GEZR

Authors
Baisan Razvan (razvanb135@gmail.com)
Florean Oana-Lavinia (florean.lavinia@gmail.com)
Gafitescu Petru-Marian (pmgafitescu@gmail.com)
Bugs & Feedback
Issues and PRs welcome!
Stages of project development
The stages and the tasks done by each member can be seen on github.

Abstract

Gezr is a web application that has the purpose of creating a small structure out of Webcam-captured video-streams, by detecting, classifying and comparing hand/arm gestures of users, providing also information about rules resulted from the input gesture. For this analysis, the data will be modeled using a Resource Description Framework (RDF) schema. Simple users will connect to the application with camera on and they could see, by request, gestures data resulted until that point and, eventually, they can start a quiz game.

Introduction

This report focuses on presenting the considerations about the internal data structures/models to be used and the external APIs managed by the application. It starts by describing the main used classes, presented through a RDF Data Management, and the graphical representation of how these interact within the application. This is followed by a description of external libraries and models used in the process of gesture analysis.

Internal data structure and models

For representing the internal data of the application and the linking structure, a Resource Description Framework (RDF) was created. The main classes are:

Since MediaPipe was used for extracting metadata about the analysed hand, other structures were created for handling such data. In the end we didn't used this in our application, but is still kept as part of the ontology. The main classes are:

RDF schema

The following code section provides a short version of our schema, with only one instance of each class Gesture or Rule.

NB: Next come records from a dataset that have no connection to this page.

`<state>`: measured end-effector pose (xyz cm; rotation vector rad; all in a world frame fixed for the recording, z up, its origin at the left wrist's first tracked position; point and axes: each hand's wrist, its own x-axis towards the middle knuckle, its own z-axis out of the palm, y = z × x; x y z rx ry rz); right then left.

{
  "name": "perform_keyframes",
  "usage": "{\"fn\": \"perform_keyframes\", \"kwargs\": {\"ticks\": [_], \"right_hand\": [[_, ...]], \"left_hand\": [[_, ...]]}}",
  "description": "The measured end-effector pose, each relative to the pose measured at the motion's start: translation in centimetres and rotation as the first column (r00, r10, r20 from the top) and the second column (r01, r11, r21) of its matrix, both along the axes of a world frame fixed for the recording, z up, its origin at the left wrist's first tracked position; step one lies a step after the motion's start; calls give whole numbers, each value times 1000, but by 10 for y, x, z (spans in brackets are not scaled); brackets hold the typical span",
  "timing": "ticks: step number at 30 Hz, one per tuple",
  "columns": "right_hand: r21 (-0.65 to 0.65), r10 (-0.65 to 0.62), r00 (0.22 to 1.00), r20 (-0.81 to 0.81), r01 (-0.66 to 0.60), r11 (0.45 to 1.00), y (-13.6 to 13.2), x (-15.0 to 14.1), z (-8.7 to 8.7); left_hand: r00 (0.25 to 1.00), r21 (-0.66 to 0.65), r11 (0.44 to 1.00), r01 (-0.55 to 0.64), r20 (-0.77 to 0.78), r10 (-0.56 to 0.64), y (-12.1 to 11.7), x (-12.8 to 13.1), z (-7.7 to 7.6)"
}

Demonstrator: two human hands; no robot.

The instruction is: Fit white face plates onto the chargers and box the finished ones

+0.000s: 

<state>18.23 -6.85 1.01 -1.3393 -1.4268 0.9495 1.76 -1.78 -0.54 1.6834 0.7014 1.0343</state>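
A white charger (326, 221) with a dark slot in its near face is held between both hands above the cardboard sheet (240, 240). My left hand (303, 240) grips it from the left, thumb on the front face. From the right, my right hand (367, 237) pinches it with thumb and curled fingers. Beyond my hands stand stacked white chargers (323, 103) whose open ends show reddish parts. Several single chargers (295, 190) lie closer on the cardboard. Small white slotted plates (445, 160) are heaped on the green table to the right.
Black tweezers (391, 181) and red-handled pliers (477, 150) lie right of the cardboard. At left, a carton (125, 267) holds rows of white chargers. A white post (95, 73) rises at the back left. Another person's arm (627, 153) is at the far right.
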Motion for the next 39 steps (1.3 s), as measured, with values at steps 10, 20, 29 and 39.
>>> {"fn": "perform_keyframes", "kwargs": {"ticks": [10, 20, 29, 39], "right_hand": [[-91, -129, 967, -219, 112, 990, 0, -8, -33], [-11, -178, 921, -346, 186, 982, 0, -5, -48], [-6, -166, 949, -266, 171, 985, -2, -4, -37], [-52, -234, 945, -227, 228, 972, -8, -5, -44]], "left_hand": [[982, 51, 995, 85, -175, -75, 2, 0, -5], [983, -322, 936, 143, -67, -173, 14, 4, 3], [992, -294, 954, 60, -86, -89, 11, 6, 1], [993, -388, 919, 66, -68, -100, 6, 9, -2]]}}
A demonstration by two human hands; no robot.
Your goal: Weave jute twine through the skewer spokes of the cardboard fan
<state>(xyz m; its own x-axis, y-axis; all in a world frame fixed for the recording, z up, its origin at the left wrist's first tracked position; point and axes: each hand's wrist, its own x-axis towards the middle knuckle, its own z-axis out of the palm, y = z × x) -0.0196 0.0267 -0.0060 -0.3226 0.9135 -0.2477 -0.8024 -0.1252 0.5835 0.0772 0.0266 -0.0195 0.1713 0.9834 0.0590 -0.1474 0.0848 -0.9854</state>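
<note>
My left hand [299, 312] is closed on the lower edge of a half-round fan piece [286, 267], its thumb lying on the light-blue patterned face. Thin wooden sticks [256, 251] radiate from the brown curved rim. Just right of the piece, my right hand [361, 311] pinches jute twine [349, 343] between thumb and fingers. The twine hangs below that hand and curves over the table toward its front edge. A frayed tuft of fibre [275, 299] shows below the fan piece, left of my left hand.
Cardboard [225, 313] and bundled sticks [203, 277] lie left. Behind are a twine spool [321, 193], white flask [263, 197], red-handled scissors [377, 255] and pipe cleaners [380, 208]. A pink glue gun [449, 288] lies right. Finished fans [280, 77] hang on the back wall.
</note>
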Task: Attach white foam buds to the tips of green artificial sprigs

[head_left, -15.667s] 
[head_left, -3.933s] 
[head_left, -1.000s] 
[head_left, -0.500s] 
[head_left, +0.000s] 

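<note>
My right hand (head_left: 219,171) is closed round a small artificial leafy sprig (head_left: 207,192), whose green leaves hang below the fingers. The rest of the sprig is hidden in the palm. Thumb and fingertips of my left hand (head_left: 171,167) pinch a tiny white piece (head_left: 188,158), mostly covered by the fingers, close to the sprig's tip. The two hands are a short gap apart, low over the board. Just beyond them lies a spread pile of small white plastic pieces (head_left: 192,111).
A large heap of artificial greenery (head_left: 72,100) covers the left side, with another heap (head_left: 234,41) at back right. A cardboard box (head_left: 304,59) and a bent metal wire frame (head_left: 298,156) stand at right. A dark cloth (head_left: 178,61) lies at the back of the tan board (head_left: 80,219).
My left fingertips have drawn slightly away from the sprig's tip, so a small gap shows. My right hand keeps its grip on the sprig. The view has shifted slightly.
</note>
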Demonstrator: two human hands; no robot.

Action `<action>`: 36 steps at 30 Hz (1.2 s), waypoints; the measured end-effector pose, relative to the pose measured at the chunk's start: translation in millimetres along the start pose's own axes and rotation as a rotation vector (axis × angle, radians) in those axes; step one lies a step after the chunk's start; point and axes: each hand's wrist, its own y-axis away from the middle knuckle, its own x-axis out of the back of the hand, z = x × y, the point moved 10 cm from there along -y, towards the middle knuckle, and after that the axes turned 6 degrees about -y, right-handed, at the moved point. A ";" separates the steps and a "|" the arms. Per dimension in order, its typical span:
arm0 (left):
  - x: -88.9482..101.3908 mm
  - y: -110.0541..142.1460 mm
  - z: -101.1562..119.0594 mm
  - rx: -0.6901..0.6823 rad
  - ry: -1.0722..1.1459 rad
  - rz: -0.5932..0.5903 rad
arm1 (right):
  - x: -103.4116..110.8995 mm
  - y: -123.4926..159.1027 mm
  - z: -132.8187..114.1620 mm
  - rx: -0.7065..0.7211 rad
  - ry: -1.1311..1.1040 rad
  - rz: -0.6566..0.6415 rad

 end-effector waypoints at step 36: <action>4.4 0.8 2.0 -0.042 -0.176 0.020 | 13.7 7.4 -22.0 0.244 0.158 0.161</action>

Also, for better understandings, a visual representation was added after.


    <?xml version="1.0"?>
    <rdf:RDF xmlns:rdf="http://www.w3.org/1999/02/22-rdf-syntax-ns#"
              xmlns:xsd="http://www.w3.org/2001/XMLSchema#"
              xmlns:rdfs="http://www.w3.org/2000/01/rdf-schema#"
              xmlns:owl="http://www.w3.org/2002/07/owl#"
              xml:base="http://fiigezr.org/fiiGezr.owl"
              xmlns="http://fiigezr.org/fiiGezr.owl#">
    
    <owl:Ontology rdf:about="http://fiigezr.org/fiiGezr.owl"/>
    
    <owl:ObjectProperty rdf:about="#is_caused_by">
      <rdfs:domain rdf:resource="#Rule"/>
      <rdfs:range rdf:resource="#Gesture"/>
      <owl:inverseOf rdf:resource="#causes_rule"/>
    </owl:ObjectProperty>
    
    <owl:ObjectProperty rdf:about="#causes_rule">
      <rdfs:domain rdf:resource="#Gesture"/>
      <rdfs:range rdf:resource="#Rule"/>
      <owl:inverseOf rdf:resource="#is_caused_by"/>
    </owl:ObjectProperty>
    
    <owl:ObjectProperty rdf:about="#makes_gesture">
      <rdfs:domain rdf:resource="#User"/>
      <rdfs:range rdf:resource="#Gesture"/>
    </owl:ObjectProperty>
    
    <owl:DatatypeProperty rdf:about="#has_gesture_time">
      <rdfs:domain rdf:resource="#Gesture"/>
      <rdfs:range rdf:resource="http://www.w3.org/2001/XMLSchema#dateTime"/>
    </owl:DatatypeProperty>
    
    <owl:DatatypeProperty rdf:about="#has_rule_time">
      <rdfs:domain rdf:resource="#Rule"/>
      <rdfs:range rdf:resource="http://www.w3.org/2001/XMLSchema#dateTime"/>
    </owl:DatatypeProperty>
    
    <owl:DatatypeProperty rdf:about="#has_gesture_name">
      <rdfs:domain rdf:resource="#Gesture"/>
      <rdfs:range rdf:resource="http://www.w3.org/2001/XMLSchema#string"/>
    </owl:DatatypeProperty>
    
    <owl:DatatypeProperty rdf:about="#has_gesture">
      <rdfs:domain rdf:resource="#Rule"/>
      <rdfs:range rdf:resource="http://www.w3.org/2001/XMLSchema#string"/>
    </owl:DatatypeProperty>
    
    <owl:Class rdf:about="#User">
      <rdfs:subClassOf rdf:resource="http://www.w3.org/2002/07/owl#Thing"/>
    </owl:Class>
    
    <owl:Class rdf:about="#Gesture">
      <rdfs:subClassOf rdf:resource="http://www.w3.org/2002/07/owl#Thing"/>
    </owl:Class>
    
    <owl:Class rdf:about="#Wave">
      <rdfs:subClassOf rdf:resource="#Gesture"/>
    </owl:Class>
    
    <owl:Class rdf:about="#Rule">
      <rdfs:subClassOf rdf:resource="http://www.w3.org/2002/07/owl#Thing"/>
    </owl:Class>
    
    <owl:Class rdf:about="#CloseCamera">
      <rdfs:subClassOf rdf:resource="#Rule"/>
    </owl:Class>
    
  </rdf:RDF>
              
            

RDF schema diagram

Evolution of the model

The architecture of the initial proposed model has not changed much. In general, the focus was shifted from the data that would form a gesture, to the gesture itself and what it causes . Following this idea, classes like Webcam or Data were removed and instances of the Gesture or Rule class were added.

Use of concepts

The web application creates and registers Gesture objects from Webcam-captured video streams, with the time when it was created. Gestured are continuously interrogated through SPARQL and based on the most frequent gestures in the last 10 seconds, if a certain threshold is exceeded, Rules instances are created and bound to the gesture that caused it, for future references.

External data sources

For the process of extracting data and gestures from the video-streams we are using an external model specialized in gesture control systems.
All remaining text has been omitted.